> [Work item]
From the first line to the last, output the records exactly and drop any images.

═════ Provided records ═════

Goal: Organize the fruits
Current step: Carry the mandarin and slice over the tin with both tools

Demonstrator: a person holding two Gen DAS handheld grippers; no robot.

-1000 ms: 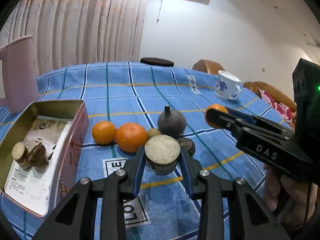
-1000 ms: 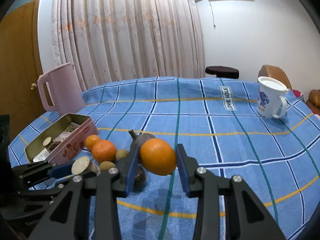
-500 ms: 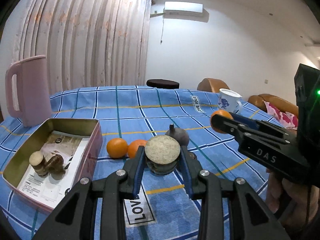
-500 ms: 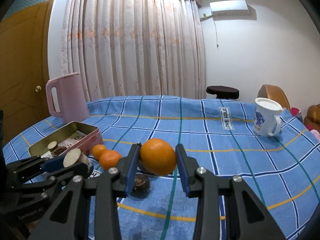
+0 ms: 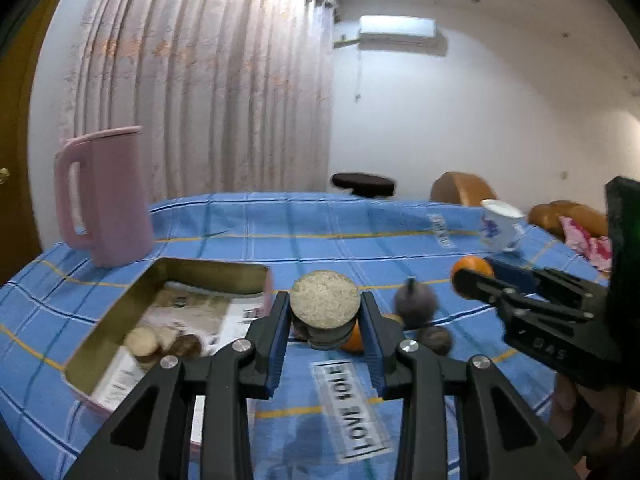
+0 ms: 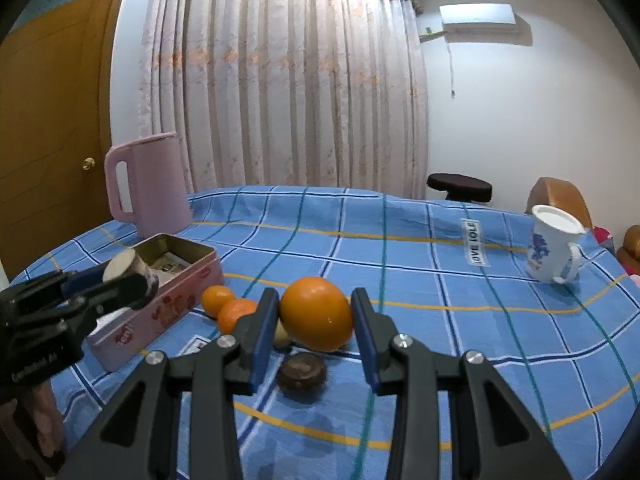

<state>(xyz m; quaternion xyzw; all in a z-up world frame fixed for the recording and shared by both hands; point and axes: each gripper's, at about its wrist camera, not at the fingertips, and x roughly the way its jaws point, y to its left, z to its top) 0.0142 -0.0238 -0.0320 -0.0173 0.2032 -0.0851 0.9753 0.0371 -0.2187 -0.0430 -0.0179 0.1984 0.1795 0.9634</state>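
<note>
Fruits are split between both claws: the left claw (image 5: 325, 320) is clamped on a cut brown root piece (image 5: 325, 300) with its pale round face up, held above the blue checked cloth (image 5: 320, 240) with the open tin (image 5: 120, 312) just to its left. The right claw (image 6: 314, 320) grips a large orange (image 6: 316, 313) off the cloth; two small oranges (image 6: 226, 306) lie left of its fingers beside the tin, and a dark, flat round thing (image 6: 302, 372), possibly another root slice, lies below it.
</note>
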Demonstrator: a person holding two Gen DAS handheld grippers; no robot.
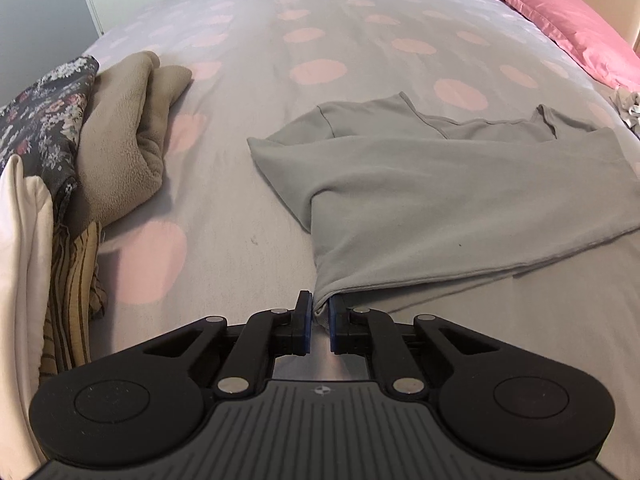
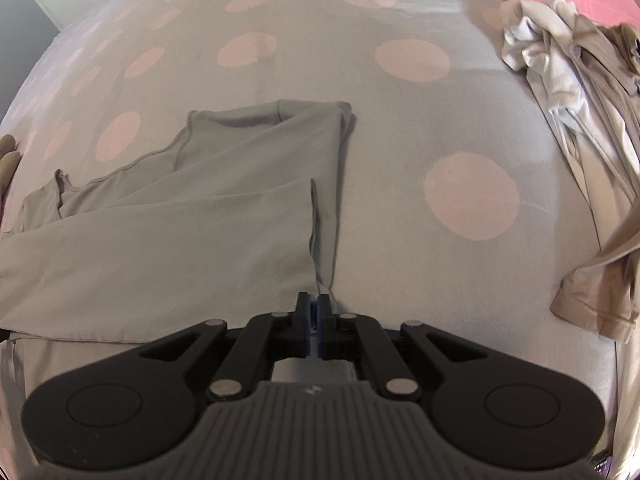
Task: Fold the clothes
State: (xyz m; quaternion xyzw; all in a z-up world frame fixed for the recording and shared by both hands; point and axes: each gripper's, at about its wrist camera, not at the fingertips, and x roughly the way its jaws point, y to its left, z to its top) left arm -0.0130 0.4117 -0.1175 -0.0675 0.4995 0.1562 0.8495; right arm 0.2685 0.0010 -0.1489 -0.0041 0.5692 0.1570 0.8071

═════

> [Task response]
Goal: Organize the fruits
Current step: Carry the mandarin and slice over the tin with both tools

Demonstrator: a person holding two Gen DAS handheld grippers; no robot.

-1000 ms: 
-1000 ms: 
-500 ms: 
-500 ms: 
+0 ms: 
+0 ms: 

<state>(xyz m; quaternion xyzw; all in a z-up world frame fixed for the recording and shared by both hands; point and axes: each gripper's, at about its wrist camera, not at the fingertips, and x roughly the way its jaws point, y to its left, z to its top) 0.0142 -0.0238 -0.0320 -0.0173 0.2032 -0.0851 0.9753 0.0371 -0.2187 -0.0430 -0.0179 0.1984 0.1795 0.9634</state>
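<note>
Fruits are split between both claws: the left claw (image 5: 325, 320) is clamped on a cut brown root piece (image 5: 325, 300) with its pale round face up, held above the blue checked cloth (image 5: 320, 240) with the open tin (image 5: 120, 312) just to its left. The right claw (image 6: 314, 320) grips a large orange (image 6: 316, 313) off the cloth; two small oranges (image 6: 226, 306) lie left of its fingers beside the tin, and a dark, flat round thing (image 6: 302, 372), possibly another root slice, lies below it.
</note>
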Demonstrator: a person holding two Gen DAS handheld grippers; no robot.
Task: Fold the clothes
State: (xyz m; quaternion xyzw; all in a z-up world frame fixed for the recording and shared by both hands; point and axes: each gripper's, at about its wrist camera, not at the fingertips, and x roughly the way its jaws point, y to its left, z to its top) left arm -0.0130 0.4117 -0.1175 -0.0675 0.4995 0.1562 0.8495; right arm 0.2685 0.0010 -0.1489 -0.0041 0.5692 0.1570 0.8071

The output is finished and nothing more is needed.